EXTRACTED RECORDS section start

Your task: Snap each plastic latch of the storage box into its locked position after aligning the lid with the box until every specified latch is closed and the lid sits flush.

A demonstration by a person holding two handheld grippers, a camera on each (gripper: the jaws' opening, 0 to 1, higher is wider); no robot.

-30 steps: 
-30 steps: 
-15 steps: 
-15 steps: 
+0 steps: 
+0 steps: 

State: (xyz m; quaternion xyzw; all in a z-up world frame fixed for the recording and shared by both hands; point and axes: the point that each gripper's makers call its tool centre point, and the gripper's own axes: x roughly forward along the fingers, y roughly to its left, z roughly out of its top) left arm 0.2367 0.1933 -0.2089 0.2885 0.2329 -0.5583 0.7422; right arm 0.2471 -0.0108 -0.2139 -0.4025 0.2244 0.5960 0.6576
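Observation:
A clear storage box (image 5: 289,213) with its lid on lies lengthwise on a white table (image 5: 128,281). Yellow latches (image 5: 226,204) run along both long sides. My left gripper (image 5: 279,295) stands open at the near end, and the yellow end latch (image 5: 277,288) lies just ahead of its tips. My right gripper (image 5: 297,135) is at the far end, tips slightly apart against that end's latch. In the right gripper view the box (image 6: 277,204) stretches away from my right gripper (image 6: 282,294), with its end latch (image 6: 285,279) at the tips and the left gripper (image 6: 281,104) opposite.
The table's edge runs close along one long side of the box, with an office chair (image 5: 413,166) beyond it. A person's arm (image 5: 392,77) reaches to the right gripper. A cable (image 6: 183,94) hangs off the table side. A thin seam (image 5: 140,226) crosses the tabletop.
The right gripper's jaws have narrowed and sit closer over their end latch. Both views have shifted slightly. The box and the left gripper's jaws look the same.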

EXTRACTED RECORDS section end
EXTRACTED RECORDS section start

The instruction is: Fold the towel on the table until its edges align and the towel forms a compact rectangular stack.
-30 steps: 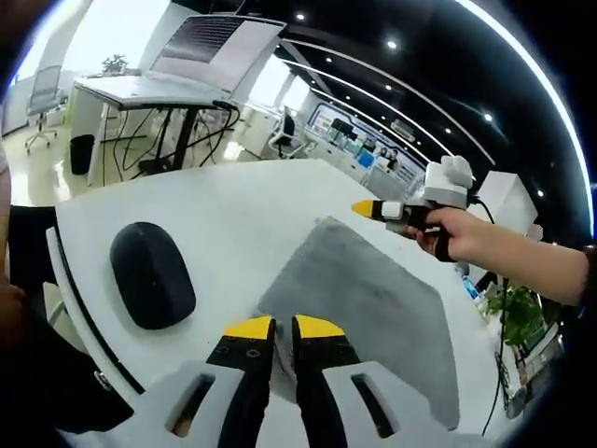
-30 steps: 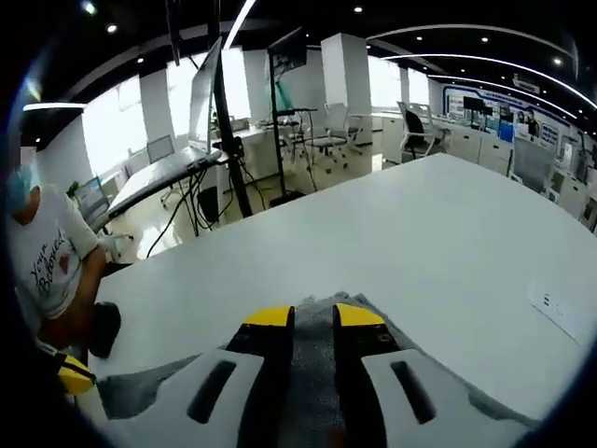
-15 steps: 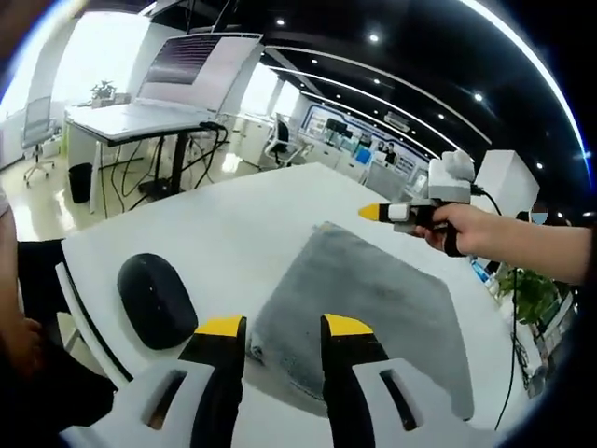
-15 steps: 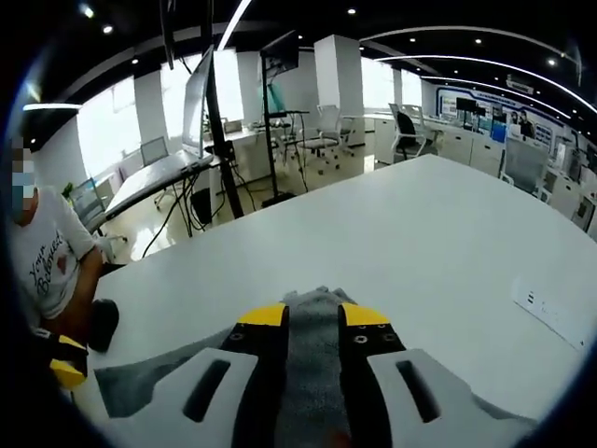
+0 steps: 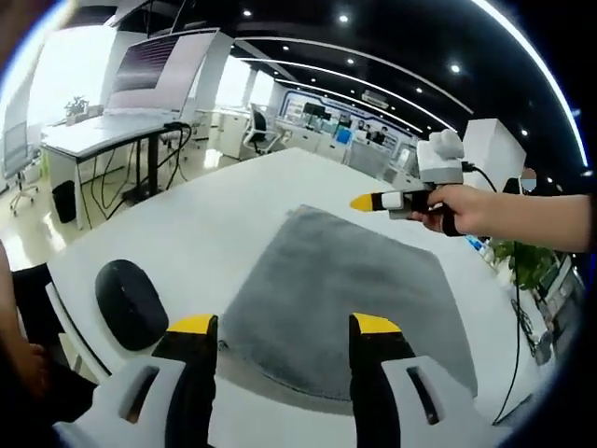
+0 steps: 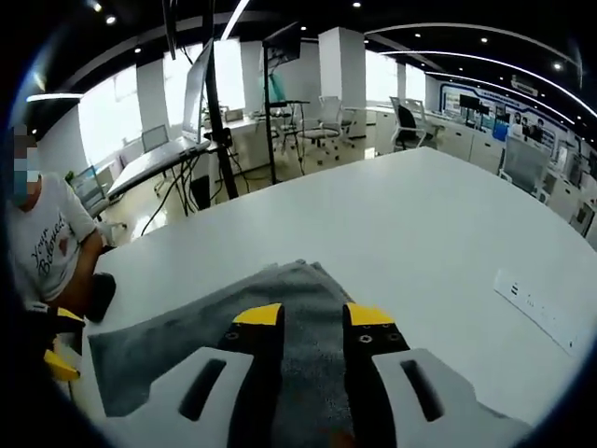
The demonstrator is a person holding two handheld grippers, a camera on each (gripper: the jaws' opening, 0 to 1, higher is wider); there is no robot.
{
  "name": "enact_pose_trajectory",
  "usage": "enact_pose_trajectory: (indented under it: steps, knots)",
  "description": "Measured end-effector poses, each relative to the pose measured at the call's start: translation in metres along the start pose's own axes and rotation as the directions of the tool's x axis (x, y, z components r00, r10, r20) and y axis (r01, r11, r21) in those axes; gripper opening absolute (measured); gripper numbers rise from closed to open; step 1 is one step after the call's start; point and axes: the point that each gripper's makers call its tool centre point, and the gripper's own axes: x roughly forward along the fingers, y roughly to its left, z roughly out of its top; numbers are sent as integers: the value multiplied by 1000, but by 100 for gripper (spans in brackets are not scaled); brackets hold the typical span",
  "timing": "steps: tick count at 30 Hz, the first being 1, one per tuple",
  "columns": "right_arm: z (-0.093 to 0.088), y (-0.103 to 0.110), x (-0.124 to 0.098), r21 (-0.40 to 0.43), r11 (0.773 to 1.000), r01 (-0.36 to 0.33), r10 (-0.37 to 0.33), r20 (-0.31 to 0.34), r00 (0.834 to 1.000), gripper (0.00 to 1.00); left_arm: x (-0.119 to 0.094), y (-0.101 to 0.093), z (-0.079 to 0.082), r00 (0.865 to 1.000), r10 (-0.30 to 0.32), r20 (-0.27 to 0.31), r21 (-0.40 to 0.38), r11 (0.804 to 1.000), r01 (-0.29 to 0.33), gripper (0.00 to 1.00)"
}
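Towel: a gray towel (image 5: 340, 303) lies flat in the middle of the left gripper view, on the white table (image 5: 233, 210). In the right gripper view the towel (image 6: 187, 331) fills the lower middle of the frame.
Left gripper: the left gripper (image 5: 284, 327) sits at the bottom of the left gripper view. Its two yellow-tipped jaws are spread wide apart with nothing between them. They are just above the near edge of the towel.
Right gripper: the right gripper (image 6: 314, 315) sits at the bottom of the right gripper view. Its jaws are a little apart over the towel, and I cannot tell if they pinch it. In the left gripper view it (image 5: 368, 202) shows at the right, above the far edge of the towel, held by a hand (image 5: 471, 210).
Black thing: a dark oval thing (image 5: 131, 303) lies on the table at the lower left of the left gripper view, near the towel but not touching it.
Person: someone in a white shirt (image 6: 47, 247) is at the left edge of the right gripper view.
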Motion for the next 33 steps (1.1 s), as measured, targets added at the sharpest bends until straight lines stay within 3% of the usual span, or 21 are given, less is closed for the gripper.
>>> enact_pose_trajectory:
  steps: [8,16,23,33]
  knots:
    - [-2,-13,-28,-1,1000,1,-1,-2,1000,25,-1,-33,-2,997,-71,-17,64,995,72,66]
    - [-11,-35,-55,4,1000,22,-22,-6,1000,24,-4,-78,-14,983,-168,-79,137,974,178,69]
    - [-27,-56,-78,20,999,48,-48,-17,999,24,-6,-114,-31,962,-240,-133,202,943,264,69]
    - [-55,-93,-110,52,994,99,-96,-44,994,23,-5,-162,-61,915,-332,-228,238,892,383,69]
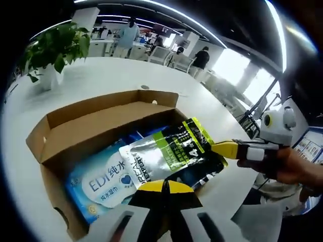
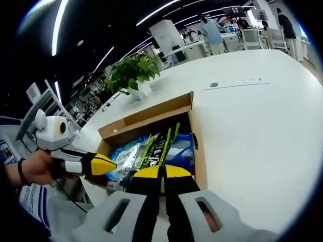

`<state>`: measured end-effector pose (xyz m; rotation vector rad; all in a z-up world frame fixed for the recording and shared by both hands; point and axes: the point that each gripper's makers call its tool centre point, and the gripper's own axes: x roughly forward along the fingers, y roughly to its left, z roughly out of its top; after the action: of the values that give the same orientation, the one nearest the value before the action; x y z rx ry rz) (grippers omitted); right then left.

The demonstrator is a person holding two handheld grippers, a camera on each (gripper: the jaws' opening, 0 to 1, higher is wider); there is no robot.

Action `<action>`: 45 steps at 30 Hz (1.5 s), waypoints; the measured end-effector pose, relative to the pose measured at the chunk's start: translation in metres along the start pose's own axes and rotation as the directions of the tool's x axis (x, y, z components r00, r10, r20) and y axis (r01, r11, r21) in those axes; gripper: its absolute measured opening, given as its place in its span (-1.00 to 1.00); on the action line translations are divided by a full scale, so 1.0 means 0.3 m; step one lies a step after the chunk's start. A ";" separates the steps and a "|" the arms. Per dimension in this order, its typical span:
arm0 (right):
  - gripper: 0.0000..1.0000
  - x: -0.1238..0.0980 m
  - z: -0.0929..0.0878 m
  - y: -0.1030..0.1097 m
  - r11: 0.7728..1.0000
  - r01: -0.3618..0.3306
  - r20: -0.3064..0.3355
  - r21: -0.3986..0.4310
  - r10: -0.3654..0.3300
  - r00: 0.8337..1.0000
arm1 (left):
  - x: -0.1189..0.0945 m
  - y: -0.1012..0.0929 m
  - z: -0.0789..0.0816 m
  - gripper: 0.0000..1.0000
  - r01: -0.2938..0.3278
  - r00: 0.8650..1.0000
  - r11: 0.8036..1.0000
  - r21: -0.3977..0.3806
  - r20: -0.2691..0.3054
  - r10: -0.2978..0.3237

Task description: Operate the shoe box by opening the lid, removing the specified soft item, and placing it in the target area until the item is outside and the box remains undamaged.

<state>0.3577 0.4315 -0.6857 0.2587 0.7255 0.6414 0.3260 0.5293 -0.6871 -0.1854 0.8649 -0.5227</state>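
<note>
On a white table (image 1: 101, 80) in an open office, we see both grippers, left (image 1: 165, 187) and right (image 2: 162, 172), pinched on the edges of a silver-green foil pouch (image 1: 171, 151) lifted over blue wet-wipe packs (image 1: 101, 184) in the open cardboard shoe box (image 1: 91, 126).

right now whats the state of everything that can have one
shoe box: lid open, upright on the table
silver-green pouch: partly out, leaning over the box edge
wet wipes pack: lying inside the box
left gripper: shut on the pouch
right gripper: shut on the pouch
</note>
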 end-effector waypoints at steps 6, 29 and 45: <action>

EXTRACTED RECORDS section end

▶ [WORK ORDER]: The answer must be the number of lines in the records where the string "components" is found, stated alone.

▶ [EXERCISE RESULT]: 2